Aah, alweer hoofdpijn! Dan maar even een aspirientje. Toch handig dat er zoiets in het medicijnkastje ligt, klaar om te gebruiken. Toch is het eigenlijk wel gek, dat je zomaar ‘pijn’ uit kunt schakelen, want dat is toch eigenlijk een manier van je lichaam om te zeggen dat er iets niet goed gaat? Hoe werkt zoiets als aspirine nou…

Wat is aspirine?

Aspirine (acetyisalicylzuur) wordt bereid uit salicylzuur (de systematische naam is 2-hydroxybenzeencarbonzuur) en azijnzuur-anhydride, twee chemische stoffen. Natuurlijke aspirine bestaat al heel lang en komt bijvoorbeeld voor in wilgenbast en de Grieken maakten daar al dankbaar gebruik van. Aspirine, zoals wij die kennen, wordt al meer dan 90 jaar door miljarden mensen over de hele wereld gebruikt.

Wat is de functie van aspirine?

Aspirine is niet alleen een pijnstillend middel (analgeticum), maar het heeft ook nog andere positieve effecten op ons lichaam. Het verminderd de kans op hart- en vaatziekten en helpt tegen koorts en ontstekingen. Verwacht wordt dat aspirine ook een kankerremmende werking heeft, maar hier wordt nog veel aan onderzocht.

Hoe werkt aspirine?

Aspirine remt de aanmaak van prostaglandines. Het enzym dat prostaglandines maakt (cyclooxygenase) word namelijk uitgeschakeld. Prostaglandines zijn chemische stoffen die verantwoordelijk zijn voor een groot aantal processen. Ze hebben bijvoorbeeld te maken met het stimuleren van pijnprikkels, verwijding en vernauwing van bloedvaten, je lichaamstemperatuur en nog een heleboel ander dingen.

Als je pijn hebt, maken cellen in het weefsel waar de pijn vandaan komt stofjes (onder invloed van cytokinen en mitogenen), die de zenuwuiteinden prikkelen waardoor een elektrisch signaal ontstaat. Prostaglandines zijn nodig om het signaal door te sturen naar je hersenen, zodat je pijn bewust wordt. Doordat de aspirine de aanmaak van prostaglandines remt, worden ook de pijnprikkels niet meer doorgegeven aan je hersenen en voel je de pijn dus niet.

Doordat prostaglandines bij bijvoorbeeld een infectie ook verantwoordelijk is voor de ontstekingsreactie, waarbij de lichaamstemperatuur oploopt, werkt de aspirine ook koortsverlagend. Aspirine gaat dan namelijk ook die ontstekingsreactie tegen door te zorgen dat er weinig prostaglandines zijn. Te veel aspirine is natuurlijk ook niet goed, omdat er door de afwezigheid van prostaglandines ook processen worden tegengehouden die nodig zijn in het lichaam.

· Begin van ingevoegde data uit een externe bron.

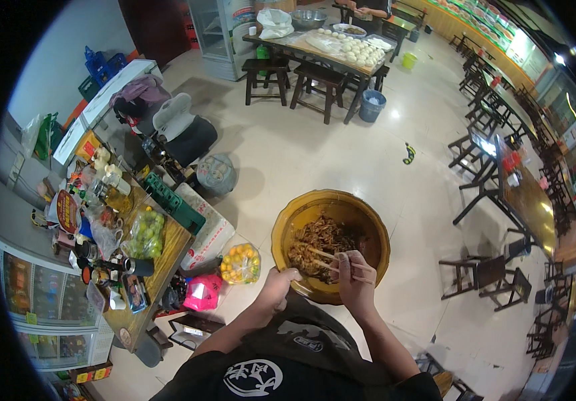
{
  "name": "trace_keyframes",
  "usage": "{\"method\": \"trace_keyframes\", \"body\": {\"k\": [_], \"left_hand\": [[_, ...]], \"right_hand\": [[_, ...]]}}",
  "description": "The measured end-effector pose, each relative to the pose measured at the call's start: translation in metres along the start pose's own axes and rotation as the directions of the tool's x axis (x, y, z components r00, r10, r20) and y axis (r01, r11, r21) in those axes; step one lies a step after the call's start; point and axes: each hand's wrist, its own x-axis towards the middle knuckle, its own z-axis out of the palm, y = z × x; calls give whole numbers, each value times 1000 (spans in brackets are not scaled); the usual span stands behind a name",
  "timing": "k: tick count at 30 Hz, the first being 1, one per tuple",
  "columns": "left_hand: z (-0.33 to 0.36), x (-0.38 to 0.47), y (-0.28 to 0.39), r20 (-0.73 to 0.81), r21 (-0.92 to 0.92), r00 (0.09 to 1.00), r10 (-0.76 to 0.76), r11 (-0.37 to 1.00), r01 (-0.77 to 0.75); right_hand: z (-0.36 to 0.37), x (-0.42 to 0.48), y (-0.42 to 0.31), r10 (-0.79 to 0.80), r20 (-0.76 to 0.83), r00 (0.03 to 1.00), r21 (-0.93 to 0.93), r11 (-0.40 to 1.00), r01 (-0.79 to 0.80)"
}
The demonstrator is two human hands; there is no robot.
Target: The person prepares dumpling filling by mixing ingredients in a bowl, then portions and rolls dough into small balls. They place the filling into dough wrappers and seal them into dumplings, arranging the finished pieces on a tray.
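A large yellow-brown basin (pixel 280 225) with a wavy rim is in front of my body. My left hand (pixel 277 288) grips its near left rim, thumb over the edge. In my right hand (pixel 353 280) is a pair of wooden chopsticks (pixel 320 253), their tips sunk in a dark brown shredded food mixture (pixel 325 233). The mixture is heaped toward the left and middle of the basin, and the inner right wall shows bare, smeared surface. What supports the basin from below is hidden.
Left is a wooden table (pixel 167 245) crowded with jars and a bag of green fruit (pixel 146 233). A bag of orange fruit (pixel 240 263) lies near the basin. Ahead, a floured table (pixel 313 42) carries dough pieces (pixel 363 51), with a person (pixel 368 10) behind. Dining tables (pixel 523 195) line the right.
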Motion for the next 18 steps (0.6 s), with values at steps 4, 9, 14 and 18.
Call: {"method": "trace_keyframes", "body": {"k": [4, 9, 14, 18], "left_hand": [[13, 69, 42, -22, -106, 1000, 1, 994, -3], [29, 174, 115, -44, -93, 999, -5, 996, 1], [24, 268, 216, -36, 118, 999, 41, 992, -36], [35, 338, 277, -54, -20, 998, 42, 999, -43]], "right_hand": [[-37, 116, 8, 232, -110, 966, 103, 970, -221], [15, 259, 23, -153, -102, 983, -163, 977, 135], [29, 379, 10, 51, 123, 991, -158, 987, -31], [17, 482, -13, -57, -4, 998, -57, 997, 57]]}}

Aspirine helpt, zoals bovenaan gezegd, ook tegen hart- en vaatziekten. Hart – en vaatziekten zijn vaak het gevolg van bloedklontjes en omdat aspirine antistollend werkt (door weer prostaglandines uit te schakelen, die verantwoordelijk zijn voor stollingsprocessen), heb je daar dan minder last van.